The lines from the first line of the entries through the line containing "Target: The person" are to be repeated exactly, with both of those lines included.

○ ○ ○ ○ ○

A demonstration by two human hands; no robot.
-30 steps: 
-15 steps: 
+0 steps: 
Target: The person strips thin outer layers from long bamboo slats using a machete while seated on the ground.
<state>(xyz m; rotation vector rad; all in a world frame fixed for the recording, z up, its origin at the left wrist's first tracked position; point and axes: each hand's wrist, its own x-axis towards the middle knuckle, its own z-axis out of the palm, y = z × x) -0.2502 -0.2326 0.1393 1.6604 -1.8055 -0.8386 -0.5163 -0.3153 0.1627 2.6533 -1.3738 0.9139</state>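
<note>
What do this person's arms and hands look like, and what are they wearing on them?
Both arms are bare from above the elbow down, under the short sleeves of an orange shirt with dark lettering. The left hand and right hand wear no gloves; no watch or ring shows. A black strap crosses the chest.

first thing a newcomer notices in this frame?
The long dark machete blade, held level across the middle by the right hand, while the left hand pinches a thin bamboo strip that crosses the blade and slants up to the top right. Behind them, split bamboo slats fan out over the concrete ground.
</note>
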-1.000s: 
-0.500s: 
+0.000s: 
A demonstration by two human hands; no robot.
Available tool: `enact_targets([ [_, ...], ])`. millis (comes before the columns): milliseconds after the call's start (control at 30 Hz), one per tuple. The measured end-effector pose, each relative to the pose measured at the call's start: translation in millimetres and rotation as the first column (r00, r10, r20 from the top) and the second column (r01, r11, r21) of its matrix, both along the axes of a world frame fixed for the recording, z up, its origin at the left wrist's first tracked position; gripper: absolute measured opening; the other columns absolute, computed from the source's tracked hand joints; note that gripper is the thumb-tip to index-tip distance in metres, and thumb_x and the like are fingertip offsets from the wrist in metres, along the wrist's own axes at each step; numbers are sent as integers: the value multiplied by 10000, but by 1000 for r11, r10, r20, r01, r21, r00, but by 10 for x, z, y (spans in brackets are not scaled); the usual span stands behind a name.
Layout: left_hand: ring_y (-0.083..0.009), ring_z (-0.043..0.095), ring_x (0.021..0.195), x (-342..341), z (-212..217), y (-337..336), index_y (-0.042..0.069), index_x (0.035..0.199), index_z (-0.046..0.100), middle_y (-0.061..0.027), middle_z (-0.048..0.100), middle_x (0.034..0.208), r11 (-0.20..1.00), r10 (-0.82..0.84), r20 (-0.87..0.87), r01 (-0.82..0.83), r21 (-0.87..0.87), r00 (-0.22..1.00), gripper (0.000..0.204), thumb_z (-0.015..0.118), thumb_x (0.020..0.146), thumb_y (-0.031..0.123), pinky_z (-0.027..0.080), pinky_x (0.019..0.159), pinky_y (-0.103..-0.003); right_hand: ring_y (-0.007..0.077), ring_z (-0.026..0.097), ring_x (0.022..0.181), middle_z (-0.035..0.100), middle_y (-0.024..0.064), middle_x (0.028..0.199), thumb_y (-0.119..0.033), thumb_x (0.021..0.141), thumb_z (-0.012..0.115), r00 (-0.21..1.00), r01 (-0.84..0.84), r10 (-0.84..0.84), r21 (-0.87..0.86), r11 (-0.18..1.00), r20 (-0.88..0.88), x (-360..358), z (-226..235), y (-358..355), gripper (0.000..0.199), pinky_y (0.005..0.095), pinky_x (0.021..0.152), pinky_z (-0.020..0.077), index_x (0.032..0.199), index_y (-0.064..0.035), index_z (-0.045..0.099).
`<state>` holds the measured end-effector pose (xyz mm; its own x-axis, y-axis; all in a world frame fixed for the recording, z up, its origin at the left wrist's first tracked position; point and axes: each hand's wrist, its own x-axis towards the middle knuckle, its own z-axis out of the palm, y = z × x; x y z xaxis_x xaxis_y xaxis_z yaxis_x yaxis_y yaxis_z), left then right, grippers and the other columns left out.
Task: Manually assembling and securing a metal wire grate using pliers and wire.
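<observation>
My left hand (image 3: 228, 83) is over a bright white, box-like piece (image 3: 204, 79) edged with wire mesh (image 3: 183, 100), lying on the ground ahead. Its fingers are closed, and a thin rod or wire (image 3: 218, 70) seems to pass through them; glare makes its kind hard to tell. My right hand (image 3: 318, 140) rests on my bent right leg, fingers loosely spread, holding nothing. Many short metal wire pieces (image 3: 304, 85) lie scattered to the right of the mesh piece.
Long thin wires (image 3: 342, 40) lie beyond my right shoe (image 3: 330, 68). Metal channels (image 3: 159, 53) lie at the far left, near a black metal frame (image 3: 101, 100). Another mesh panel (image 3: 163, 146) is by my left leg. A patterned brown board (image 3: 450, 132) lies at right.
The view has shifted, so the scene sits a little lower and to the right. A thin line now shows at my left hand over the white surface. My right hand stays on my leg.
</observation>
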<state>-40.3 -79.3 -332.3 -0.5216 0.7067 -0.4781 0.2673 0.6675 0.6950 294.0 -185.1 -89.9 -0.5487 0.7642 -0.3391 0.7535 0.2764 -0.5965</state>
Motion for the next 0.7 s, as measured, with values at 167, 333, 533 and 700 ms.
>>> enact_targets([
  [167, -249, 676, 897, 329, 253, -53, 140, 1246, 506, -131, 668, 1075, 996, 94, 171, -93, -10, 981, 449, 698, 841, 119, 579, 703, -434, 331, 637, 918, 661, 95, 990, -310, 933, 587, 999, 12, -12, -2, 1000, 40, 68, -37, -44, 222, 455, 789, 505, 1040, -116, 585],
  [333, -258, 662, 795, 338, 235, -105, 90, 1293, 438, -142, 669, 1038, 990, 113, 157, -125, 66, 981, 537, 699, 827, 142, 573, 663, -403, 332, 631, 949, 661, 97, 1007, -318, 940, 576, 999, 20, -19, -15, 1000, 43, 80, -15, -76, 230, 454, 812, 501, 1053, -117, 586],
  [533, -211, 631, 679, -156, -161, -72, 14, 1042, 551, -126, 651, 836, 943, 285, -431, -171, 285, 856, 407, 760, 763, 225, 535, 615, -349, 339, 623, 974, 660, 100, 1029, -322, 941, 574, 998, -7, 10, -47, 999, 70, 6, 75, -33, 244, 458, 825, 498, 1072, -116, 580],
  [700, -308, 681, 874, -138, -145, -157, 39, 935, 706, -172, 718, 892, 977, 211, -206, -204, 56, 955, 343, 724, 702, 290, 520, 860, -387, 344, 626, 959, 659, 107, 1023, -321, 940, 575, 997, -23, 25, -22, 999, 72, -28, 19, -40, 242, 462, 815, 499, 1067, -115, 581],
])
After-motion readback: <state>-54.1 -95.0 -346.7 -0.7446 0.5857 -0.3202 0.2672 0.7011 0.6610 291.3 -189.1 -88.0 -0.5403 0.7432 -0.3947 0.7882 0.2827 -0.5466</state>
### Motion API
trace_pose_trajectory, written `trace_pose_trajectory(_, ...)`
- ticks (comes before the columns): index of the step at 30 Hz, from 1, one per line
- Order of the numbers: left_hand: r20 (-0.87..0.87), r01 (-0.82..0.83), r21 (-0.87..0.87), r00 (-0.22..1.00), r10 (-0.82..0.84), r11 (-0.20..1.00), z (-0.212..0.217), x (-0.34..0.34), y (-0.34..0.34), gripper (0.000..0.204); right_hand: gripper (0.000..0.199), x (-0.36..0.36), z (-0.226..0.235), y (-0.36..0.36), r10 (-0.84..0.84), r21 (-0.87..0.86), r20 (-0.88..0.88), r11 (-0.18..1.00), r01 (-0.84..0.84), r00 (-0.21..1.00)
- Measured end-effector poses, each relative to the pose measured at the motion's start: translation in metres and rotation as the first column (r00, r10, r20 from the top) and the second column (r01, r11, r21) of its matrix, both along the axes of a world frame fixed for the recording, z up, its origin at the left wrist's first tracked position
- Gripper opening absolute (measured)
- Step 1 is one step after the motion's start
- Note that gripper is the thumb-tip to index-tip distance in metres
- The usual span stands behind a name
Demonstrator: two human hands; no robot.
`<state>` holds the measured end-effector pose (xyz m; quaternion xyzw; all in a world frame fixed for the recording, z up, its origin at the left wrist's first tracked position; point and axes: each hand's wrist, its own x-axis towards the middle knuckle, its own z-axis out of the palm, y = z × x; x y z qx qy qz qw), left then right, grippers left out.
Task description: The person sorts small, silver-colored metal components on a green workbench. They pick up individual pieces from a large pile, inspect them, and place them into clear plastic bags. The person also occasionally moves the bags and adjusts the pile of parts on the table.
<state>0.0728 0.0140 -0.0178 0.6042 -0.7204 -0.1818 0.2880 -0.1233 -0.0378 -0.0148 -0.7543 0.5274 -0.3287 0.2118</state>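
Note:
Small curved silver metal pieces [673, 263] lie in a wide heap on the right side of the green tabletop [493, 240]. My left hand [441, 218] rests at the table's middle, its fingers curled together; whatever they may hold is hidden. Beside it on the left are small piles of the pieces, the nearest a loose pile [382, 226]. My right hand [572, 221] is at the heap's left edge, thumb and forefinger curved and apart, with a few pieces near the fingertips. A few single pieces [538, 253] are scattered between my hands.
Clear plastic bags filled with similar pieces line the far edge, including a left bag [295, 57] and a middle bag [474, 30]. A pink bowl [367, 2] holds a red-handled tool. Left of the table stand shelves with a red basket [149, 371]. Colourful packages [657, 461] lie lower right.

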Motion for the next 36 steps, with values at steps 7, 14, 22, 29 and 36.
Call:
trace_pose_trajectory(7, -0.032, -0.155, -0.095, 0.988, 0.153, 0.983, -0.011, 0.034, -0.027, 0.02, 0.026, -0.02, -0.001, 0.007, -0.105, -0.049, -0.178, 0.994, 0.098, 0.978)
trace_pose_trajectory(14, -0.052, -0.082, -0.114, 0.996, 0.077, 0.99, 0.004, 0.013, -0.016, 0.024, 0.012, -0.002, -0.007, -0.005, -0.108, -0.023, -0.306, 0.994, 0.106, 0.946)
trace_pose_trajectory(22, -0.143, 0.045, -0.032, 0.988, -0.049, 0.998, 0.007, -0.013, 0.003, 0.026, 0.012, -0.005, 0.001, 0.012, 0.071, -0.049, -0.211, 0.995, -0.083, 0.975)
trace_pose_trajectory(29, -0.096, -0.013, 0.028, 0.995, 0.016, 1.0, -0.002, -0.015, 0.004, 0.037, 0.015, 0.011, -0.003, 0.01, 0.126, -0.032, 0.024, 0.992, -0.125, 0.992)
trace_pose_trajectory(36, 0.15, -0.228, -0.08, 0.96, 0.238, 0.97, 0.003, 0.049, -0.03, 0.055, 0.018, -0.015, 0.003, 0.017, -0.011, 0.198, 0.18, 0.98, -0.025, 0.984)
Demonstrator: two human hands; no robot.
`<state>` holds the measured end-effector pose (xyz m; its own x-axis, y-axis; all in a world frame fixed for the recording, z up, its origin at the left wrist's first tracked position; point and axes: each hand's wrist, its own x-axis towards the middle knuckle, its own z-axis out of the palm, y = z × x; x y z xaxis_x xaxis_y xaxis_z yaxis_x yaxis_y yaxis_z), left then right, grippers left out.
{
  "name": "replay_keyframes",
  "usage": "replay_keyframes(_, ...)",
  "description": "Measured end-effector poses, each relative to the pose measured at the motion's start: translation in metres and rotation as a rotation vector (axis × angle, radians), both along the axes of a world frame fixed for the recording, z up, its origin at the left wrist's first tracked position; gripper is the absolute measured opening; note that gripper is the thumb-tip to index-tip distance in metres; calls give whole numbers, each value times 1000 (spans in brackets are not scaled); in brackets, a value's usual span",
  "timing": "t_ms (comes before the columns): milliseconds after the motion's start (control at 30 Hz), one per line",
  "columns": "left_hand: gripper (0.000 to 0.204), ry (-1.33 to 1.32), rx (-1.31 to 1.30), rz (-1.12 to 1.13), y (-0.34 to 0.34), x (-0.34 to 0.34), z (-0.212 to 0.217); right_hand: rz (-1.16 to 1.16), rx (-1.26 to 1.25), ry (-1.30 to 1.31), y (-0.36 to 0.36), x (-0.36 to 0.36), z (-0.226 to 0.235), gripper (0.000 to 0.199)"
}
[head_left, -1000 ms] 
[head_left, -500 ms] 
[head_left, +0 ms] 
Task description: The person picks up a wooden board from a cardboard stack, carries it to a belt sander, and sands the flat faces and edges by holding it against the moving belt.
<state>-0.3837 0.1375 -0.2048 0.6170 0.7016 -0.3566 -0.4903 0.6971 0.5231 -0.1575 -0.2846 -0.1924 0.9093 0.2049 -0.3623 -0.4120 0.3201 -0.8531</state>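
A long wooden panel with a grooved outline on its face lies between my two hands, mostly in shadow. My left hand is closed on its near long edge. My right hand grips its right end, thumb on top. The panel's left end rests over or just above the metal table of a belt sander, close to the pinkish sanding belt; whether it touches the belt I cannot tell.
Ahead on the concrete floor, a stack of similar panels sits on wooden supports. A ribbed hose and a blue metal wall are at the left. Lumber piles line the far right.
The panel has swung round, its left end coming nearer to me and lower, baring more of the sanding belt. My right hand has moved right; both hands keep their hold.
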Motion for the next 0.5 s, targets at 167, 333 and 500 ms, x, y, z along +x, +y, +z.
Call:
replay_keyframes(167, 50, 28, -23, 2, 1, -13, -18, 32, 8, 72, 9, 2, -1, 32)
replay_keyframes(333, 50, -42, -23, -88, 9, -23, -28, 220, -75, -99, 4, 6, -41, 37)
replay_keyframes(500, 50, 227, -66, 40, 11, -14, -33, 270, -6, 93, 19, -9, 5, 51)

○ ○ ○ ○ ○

Written reply
A demonstration by two human hands; no robot.
-30 steps: 
-15 steps: 
+0 steps: 
Target: The person strips thin outer layers from long bamboo slats using a machete while seated on the ground.

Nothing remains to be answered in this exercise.